## WHAT YOU WILL DO
Show each line of the listing in which the word "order" occurs.

## RECORDS TO PROCESS
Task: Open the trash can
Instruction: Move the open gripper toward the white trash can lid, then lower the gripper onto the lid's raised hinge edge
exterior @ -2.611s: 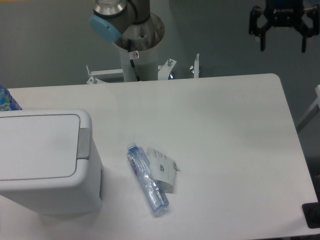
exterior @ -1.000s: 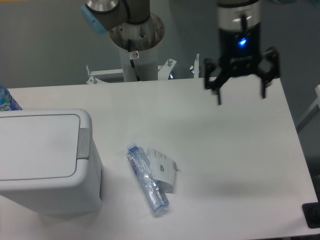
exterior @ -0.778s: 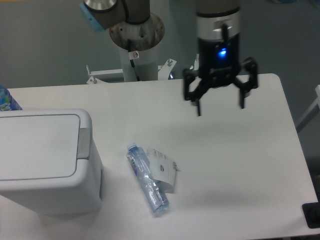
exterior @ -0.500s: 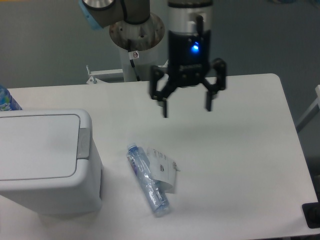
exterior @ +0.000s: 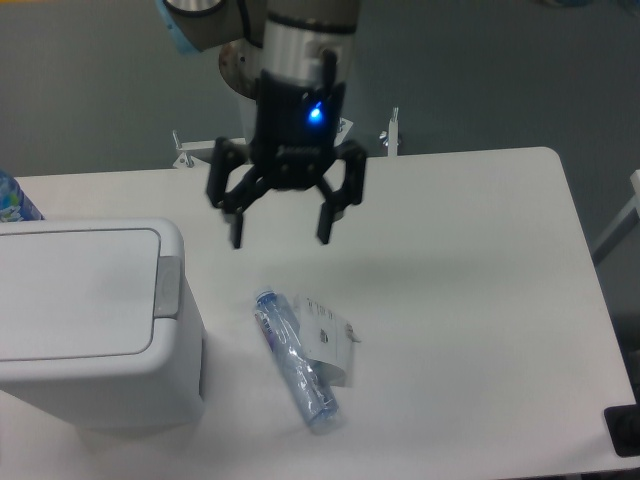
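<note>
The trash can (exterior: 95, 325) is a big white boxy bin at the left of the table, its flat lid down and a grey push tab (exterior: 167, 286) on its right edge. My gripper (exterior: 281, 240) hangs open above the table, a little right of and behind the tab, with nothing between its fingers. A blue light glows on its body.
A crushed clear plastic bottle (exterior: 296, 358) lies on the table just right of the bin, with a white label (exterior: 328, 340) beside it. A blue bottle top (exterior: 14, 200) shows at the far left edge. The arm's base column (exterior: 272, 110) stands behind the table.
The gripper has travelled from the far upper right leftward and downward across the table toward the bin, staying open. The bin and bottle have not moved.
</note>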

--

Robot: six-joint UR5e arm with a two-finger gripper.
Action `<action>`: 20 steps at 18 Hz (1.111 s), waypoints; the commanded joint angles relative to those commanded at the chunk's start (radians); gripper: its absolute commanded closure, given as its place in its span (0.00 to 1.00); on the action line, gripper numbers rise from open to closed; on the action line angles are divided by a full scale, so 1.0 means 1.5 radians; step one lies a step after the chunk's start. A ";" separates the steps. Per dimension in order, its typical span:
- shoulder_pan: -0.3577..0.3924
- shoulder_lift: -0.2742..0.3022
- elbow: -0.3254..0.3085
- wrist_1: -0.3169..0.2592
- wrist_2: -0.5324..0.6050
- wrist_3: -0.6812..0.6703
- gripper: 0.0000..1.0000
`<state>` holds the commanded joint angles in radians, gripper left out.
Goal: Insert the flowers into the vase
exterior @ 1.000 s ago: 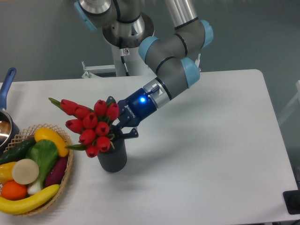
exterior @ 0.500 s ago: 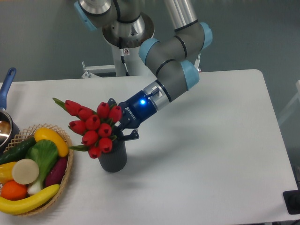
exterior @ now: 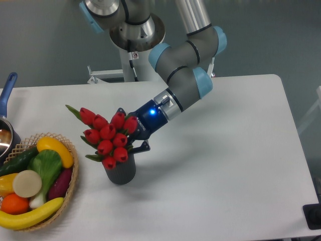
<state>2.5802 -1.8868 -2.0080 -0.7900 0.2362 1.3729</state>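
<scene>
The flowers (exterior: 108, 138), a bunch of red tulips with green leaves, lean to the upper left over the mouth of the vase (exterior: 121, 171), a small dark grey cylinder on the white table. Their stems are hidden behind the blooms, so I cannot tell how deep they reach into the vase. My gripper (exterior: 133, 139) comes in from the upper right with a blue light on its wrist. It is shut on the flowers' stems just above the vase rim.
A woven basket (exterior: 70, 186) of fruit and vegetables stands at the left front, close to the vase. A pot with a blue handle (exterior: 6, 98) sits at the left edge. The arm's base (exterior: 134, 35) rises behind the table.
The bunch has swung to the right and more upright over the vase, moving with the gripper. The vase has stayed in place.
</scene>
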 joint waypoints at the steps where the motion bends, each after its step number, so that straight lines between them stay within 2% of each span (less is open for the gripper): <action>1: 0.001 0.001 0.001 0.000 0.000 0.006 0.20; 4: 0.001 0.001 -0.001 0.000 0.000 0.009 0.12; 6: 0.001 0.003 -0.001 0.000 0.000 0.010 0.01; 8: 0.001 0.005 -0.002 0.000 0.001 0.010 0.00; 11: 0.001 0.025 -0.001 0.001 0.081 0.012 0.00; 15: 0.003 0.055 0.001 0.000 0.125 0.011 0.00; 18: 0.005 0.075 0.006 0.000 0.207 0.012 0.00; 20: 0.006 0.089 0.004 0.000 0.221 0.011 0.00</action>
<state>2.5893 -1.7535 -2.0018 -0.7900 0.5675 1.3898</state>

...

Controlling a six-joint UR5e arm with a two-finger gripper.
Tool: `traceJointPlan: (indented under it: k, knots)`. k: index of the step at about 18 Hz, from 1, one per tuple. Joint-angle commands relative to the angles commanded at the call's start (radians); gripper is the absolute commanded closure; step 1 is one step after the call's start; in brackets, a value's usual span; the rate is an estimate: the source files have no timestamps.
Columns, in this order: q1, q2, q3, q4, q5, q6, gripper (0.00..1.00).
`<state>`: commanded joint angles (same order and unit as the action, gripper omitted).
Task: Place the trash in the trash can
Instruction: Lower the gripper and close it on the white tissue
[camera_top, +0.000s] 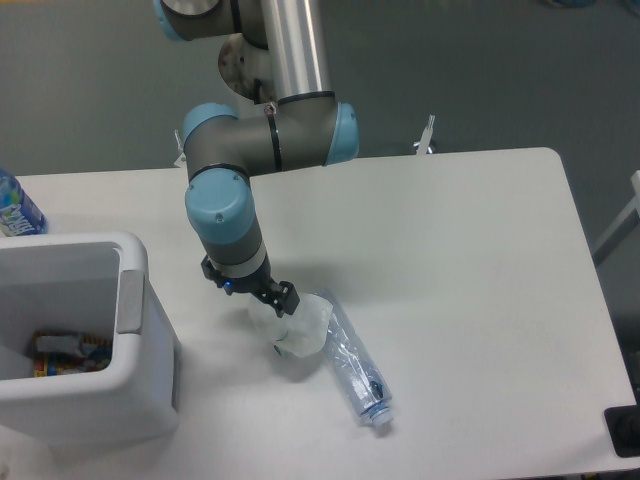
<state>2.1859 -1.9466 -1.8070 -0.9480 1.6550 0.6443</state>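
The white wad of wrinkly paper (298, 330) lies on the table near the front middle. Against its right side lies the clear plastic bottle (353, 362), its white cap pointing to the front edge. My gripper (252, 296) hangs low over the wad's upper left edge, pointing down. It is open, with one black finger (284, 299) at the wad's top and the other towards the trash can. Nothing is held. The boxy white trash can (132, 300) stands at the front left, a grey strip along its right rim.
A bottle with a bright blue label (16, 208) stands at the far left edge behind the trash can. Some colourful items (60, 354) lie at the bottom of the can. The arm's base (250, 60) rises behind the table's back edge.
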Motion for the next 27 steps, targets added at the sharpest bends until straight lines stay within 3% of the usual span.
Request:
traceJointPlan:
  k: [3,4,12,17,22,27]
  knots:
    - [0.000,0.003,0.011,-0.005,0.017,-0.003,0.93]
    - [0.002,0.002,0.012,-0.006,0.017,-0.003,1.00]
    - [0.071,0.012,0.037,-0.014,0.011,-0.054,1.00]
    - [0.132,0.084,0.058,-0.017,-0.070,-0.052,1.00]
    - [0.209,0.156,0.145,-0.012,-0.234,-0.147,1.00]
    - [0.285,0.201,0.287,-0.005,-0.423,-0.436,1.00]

## SOLUTION
Action `<action>`: 20 steps at 18 Hz (1.111 s), waypoints; the commanded joint angles relative to those commanded at the chunk's start (radians); gripper: its absolute commanded closure, given as its place in its span (0.00 to 1.00); on the action line, gripper numbers rise from open to closed; on the action line angles are divided by a full scale, so 1.0 means 1.5 radians; step one lies a step after the chunk's start. A ";" separates the steps. Per dimension in order, its typical span:
Columns, in this order: q1, q2, q3, q4, q5, q6, gripper (0.00..1.00).
`<state>`: commanded joint angles (same order and unit as the action, gripper omitted).

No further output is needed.